Not Having an Idea is a slim and expressive book of poems by Californian poet Donna Kuhn. Her work has a visual and visceral sense, marrying the random psychological splices of William S. Burroughs and Allen Ginsberg to a distinctly feminine aesthetic:

particles of goat head fencing
cardinal of slouched fencing eyehole
smear a plot of murder i don’t understand

fencing a platinum blong 4-plex
petty venders smoke up
i bend for your sandpapers
antlered sadness

Kuhn’s book is a Lulu production, and so is Dutch-booked by Warren Weappa, a longtime friend of LitKicks. This is an ambitious and openly disorganized novel about a hapless sad-sack stuck in the ambiguities of his own mind, The best example I can give of this book’s sensibility is Weappa’s comically self-defeating comments to me as he sent it: “I don’t want a review. I just want somebody in the world to read it.” Well, Weappa is getting a review whether he wants it or not, because as I explained to him in my reply, I can’t stand the responsibility of being the only person in the world to read anybody’s book. The author’s apparent agony about his book is very fitting, because the main character — like the author, an expatriate in Asia — suffers from the same endearing inability to seize the day. In the first two pages alone, he is referred to as “your antihero”, “your valueless villian”, “your working-class protaganist”, “your serial loser” and “your clueless correspondent”. John Kennedy Toole created a good book out of this type of self-deprecation (although, appropriately, he died before it was discovered). Reading Dutch-booked, I’m not sure whether to sympathize, laugh or yell at the author to shake it off.
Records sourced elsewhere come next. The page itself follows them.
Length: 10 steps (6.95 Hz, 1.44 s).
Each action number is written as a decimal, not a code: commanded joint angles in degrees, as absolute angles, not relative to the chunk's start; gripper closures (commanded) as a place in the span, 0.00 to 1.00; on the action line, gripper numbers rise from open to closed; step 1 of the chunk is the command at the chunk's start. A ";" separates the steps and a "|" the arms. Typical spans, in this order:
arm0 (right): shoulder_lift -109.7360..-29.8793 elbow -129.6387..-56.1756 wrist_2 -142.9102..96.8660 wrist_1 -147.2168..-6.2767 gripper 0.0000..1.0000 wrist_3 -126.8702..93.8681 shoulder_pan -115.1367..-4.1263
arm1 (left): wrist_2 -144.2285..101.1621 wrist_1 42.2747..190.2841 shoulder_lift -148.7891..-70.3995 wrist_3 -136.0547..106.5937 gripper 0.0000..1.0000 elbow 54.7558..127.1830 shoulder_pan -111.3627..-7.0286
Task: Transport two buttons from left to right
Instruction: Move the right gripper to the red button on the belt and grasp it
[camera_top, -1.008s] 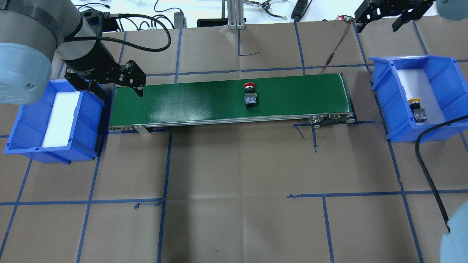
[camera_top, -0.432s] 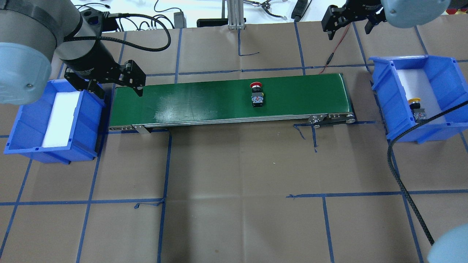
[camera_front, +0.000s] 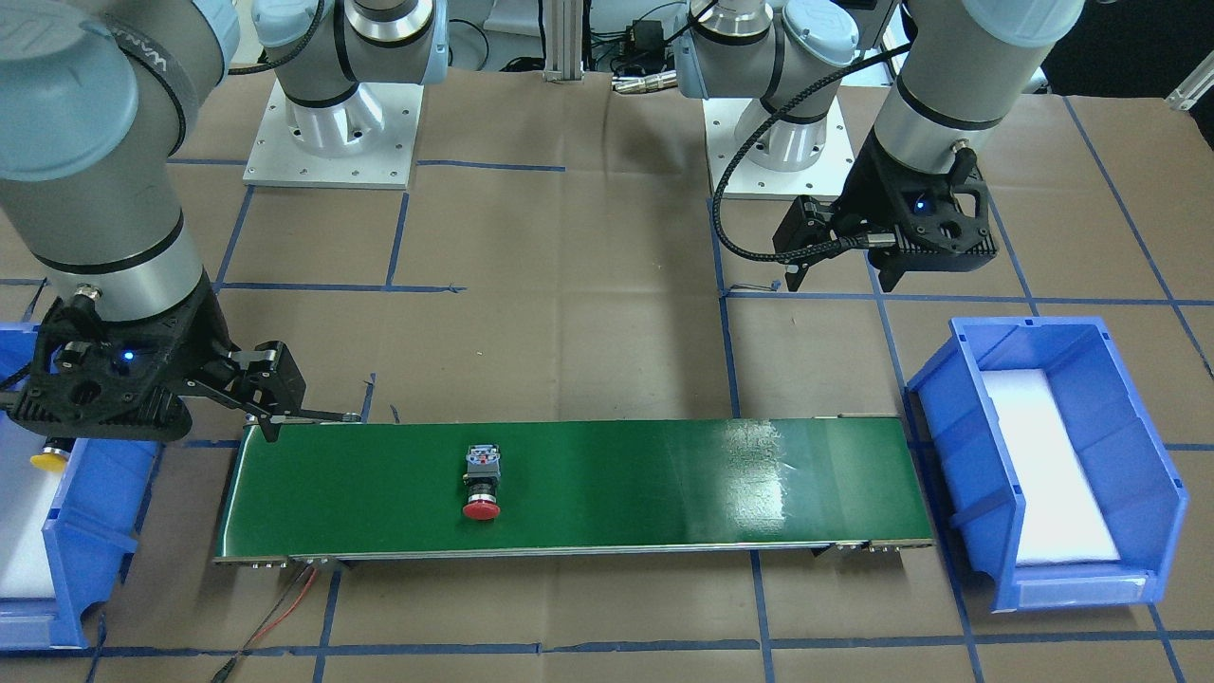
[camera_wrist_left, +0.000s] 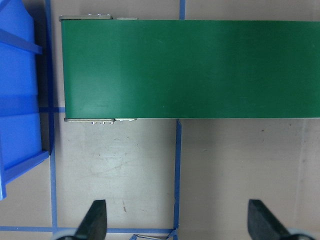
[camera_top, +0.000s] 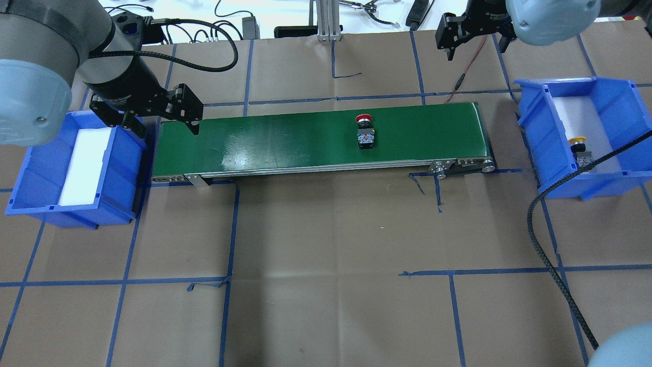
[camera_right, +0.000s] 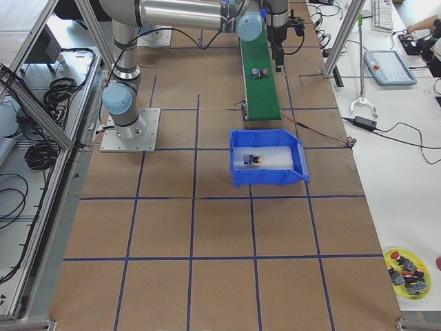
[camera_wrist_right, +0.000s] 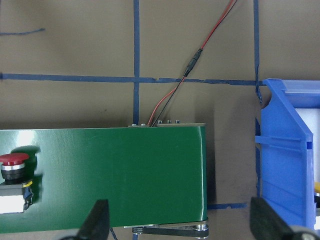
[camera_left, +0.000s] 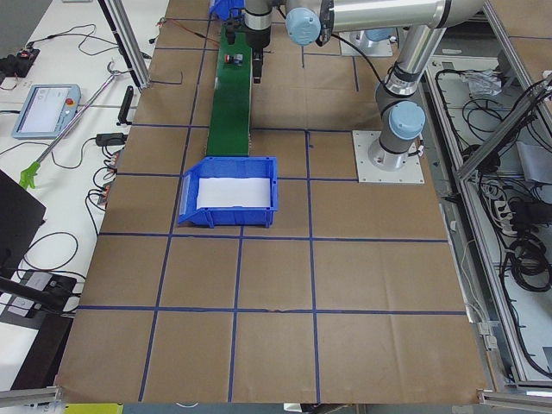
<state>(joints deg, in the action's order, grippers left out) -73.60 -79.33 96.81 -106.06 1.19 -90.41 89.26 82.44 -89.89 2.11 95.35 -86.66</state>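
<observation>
On the green conveyor belt (camera_top: 285,140), toward 3 o'clock, lies the red button (camera_top: 365,131); the yellow button (camera_top: 580,152) sits in the 3 o'clock blue bin (camera_top: 555,84). The left gripper (camera_wrist_left: 178,221) and right gripper (camera_wrist_right: 181,222) are wide open, empty. Grabbed late, red could fall off the end

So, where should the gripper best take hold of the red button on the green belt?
Take the square grey block of the red button, coming straight down from above. It lies on its side on the belt, so the block's flat sides face along the belt; the rounded cap would likely slip.
</observation>
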 commanded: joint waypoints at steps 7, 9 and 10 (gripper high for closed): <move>-68.83 -82.07 89.23 -106.25 0.05 -2.37 -90.44 | 89.30 82.44 -89.82 2.11 0.00 95.36 -86.66; -67.86 -83.40 88.51 -106.35 0.04 -3.60 -90.53 | 89.30 82.44 -89.82 2.11 0.00 95.36 -86.66; -66.46 -83.76 86.50 -106.43 0.04 -3.60 -90.44 | 89.30 82.44 -89.82 2.20 0.00 95.36 -86.66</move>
<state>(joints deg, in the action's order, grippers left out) -67.73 -83.22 88.15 -106.36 -3.39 -90.48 89.30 82.44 -89.83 2.13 95.36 -86.66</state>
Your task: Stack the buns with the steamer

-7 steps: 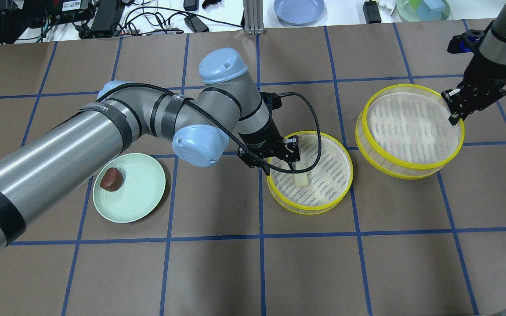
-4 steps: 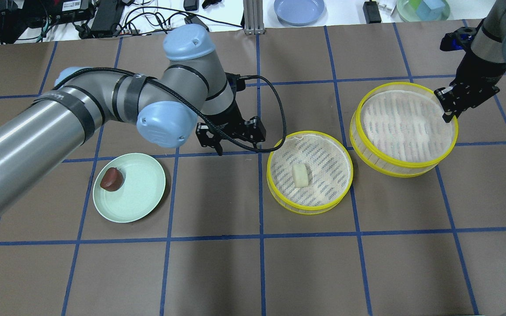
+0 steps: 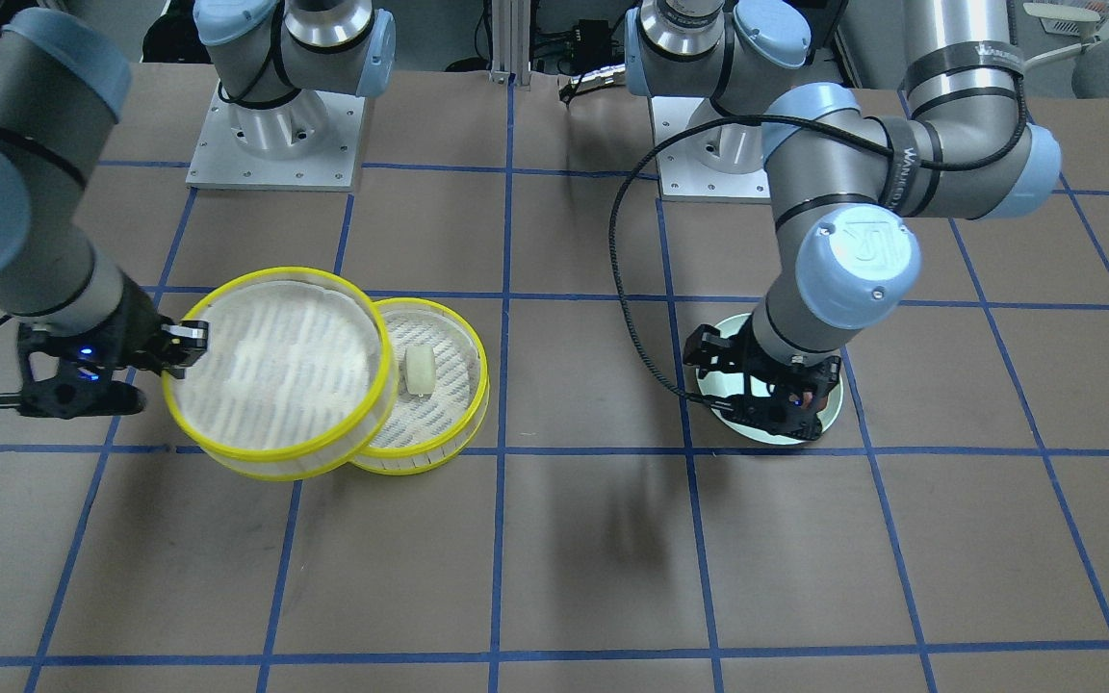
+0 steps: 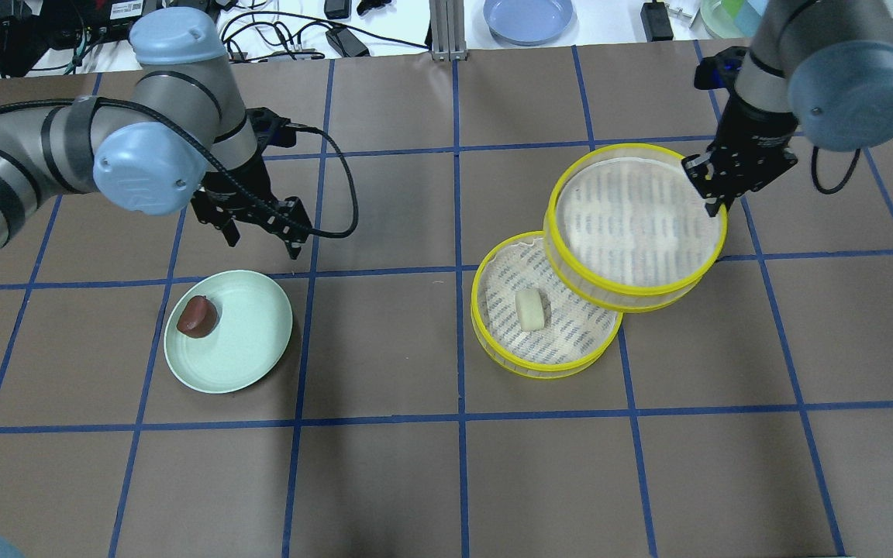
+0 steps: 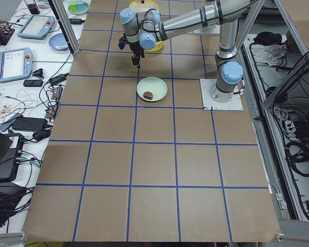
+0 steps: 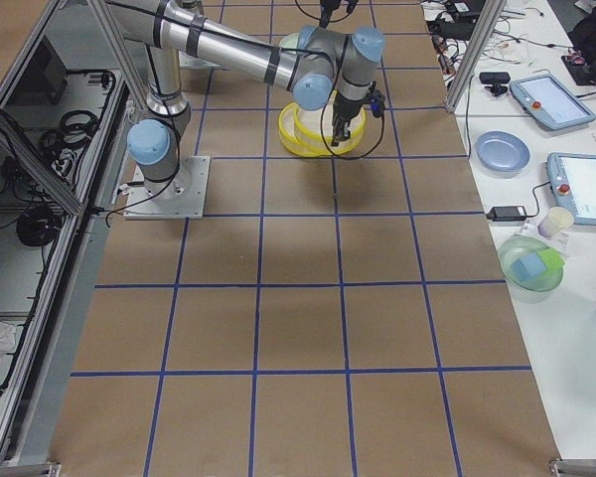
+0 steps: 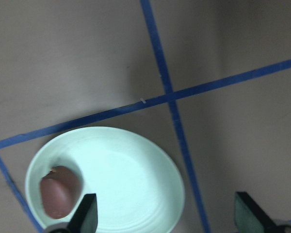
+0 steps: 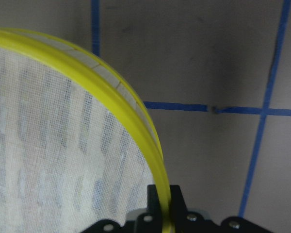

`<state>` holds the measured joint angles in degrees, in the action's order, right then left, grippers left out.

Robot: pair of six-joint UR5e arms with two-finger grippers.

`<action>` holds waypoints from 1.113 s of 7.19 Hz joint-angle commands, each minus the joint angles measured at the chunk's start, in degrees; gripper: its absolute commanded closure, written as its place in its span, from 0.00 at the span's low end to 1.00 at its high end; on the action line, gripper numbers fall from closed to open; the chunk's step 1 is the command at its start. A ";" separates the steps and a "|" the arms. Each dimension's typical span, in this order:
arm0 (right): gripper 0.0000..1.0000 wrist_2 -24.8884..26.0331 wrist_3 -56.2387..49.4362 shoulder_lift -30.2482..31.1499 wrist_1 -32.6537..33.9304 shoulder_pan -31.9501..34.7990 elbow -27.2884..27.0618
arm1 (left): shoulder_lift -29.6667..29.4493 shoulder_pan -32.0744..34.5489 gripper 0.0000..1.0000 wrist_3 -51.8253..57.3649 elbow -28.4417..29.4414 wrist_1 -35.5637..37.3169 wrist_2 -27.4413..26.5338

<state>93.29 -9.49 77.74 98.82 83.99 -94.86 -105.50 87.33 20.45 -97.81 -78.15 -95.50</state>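
Stacking step, we are judging. Right gripper, upper right, is pinching the rim of the raised steamer tray, which is overlapping the lower steamer tray mid-frame. Cream bun is lying in the lower tray, long axis running top-to-bottom. Next move is calling for centring, then lowering. Left gripper, jaws spread and empty, is hanging by the green plate bearing the brown bun.
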 commanded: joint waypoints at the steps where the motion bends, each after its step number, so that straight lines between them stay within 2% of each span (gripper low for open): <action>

Taking the Rest of the Week Off by Erik Linzbach is a humble, attractive chapbook that speaks clearly and simply, and I like it:

How you’ve changed
gone from the stereotype
divorce raged child
to the calm, secure
judgemental hawk,
flying high above all these
others, the rats from high school,
whom you’ll eat one by one
by one, and you’ll hate yourself
when they’re all gone,
and no one can see your
new limitless brilliance,
no one can read your
gut check, relentless prose,
and you’re once again found all alone.

Finally, it’s not a book at all, but I’ve been meaning to point you all to Bear Parade, an online poetry exhibit designed by Gene Morgan and featuring enigmatic poet Tao Lin, the self-proclaimed Reader of Depressing Books who writes behind a mask of playful innocence and never breaks character. I like the clean presentation of this poetry exhibit, and I am looking forward to Lin’s upcoming first hard copy publication, which he has promised to send me for future review.

That’s it from the indie side of the street. I also have a few titles from more established publishers to review, and this will be up soon.

4 Responses

  1. a blazing array of mad
    a blazing array of mad colorful textblooms

    That animated artwork for the Zack Wentz book is awesome. I had to scroll down a little to take it all in. If Aylett likes the book, then I would probably like the book, because I’m a big Steve Aylett fan.

    Warren Weappa always has something interesting to say on LitKicks so I’m happy to see he has a book out, too!

    I read that same article in SlushPile about self-published authors being too quick to draw attention to the fact that they are “published” but not everyone does that. One thing is for certain. All publishers are human beings, they all have different tastes, sometimes they miss books that would have made them money had they been in a different mood when they read the first three pages, etc. Brilliant work can crop up anywhere.

  2. Maybe there’s just an
    Maybe there’s just an inherent snobbery involved in bookwriting, but why is it that if you self-publish, so many will see you as kind of a vain loser, but if a band presses their own cds, or somebody makes a movie on their credit card, it’s an authentic DIY ethic to be celebrated as a big up yours to The Man?

  3. Shamatha — I have wondered
    Shamatha — I have wondered that same thing many times. I think the answer is that the music and film business gets it … and the prevailing wisdom in the book industry is pretty musty.